Aim of the exercise: What is wanted is the full listing, word for word, without its pictures.

Stored data:
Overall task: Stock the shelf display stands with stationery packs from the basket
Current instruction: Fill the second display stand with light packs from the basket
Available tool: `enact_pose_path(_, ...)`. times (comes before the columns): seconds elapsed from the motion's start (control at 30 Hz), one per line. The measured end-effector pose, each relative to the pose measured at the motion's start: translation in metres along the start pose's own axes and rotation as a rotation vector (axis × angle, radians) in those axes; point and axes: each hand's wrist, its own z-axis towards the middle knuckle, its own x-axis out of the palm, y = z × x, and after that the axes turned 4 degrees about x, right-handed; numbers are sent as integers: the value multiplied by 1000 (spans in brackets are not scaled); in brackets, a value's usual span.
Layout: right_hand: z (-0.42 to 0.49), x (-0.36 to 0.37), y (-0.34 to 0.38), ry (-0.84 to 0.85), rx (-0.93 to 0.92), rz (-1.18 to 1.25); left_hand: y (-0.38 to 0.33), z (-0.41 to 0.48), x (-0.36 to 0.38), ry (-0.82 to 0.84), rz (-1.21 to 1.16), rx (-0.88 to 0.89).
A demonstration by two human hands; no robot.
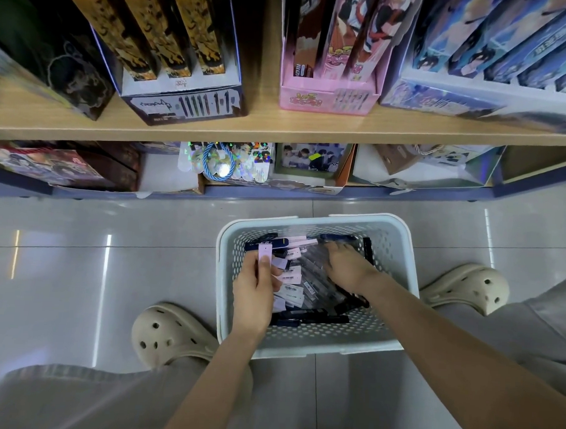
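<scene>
Grey tiles (110,271) under perforated basket (311,348) of clear barcoded packs (293,281); left fingers (264,265) around lilac-topped pack (264,250), right fingers (337,249) flat.

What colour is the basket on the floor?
The basket is pale blue-grey, with perforated walls; the head view shows it best.

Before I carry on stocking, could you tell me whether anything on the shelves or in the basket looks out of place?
Only small things: on the lower shelf, cardboard tray flaps jut crookedly past the front edge. The stationery packs in the basket lie jumbled but contained.
</scene>
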Motion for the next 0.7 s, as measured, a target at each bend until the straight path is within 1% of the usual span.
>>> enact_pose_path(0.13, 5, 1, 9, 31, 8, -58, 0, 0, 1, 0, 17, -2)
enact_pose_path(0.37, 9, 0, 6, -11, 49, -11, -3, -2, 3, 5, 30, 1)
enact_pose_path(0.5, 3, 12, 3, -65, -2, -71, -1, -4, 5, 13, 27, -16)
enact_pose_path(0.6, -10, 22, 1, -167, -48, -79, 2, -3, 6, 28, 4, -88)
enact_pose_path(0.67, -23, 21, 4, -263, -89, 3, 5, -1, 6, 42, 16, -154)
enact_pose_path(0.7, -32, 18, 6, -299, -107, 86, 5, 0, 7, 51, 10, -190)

Response:
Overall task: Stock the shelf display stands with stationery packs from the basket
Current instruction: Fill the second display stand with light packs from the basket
Available tool: `enact_pose_path(_, ...)`. times (comes before the columns): seconds elapsed from the motion's start (control at 30 Hz), one per line. The measured end-effector pose, each relative to the pose measured at the motion's start: translation in metres along the start pose's own axes and rotation as a rotation vector (axis × angle, radians) in those axes; point and axes: each hand's wrist, its own z-axis towards the middle knuckle, its own x-axis out of the palm, y = z × x, and after that the axes turned 4 degrees about x, right-handed; numbers are sent as integers: the value multiplied by 1000 (spans in brackets are not scaled); in brackets, a value's usual span.
Layout: right_hand: z (-0.42 to 0.49), x (-0.36 to 0.37), y (-0.34 to 0.38), ry (-0.84 to 0.85), rx (-0.93 to 0.92), rz (-1.18 to 1.25); left_hand: y (-0.38 to 0.33), z (-0.41 to 0.48), x (-0.36 to 0.38), ry (-0.82 to 0.84), rz (-1.21 to 1.16), rx (-0.88 to 0.89).
A demonstration by two human hands; no robot.
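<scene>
Grey tiles (110,271) under perforated basket (311,348) of clear barcoded packs (293,281); left fingers (264,265) around lilac-topped pack (264,250), right fingers (337,249) flat.

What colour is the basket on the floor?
The basket is pale blue-grey, with perforated walls; the head view shows it best.

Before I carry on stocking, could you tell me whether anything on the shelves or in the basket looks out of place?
Only small things: on the lower shelf, cardboard tray flaps jut crookedly past the front edge. The stationery packs in the basket lie jumbled but contained.
</scene>
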Motion for the next 0.7 s, as measured, a target at each bend until the straight path is within 1% of the usual span.
>>> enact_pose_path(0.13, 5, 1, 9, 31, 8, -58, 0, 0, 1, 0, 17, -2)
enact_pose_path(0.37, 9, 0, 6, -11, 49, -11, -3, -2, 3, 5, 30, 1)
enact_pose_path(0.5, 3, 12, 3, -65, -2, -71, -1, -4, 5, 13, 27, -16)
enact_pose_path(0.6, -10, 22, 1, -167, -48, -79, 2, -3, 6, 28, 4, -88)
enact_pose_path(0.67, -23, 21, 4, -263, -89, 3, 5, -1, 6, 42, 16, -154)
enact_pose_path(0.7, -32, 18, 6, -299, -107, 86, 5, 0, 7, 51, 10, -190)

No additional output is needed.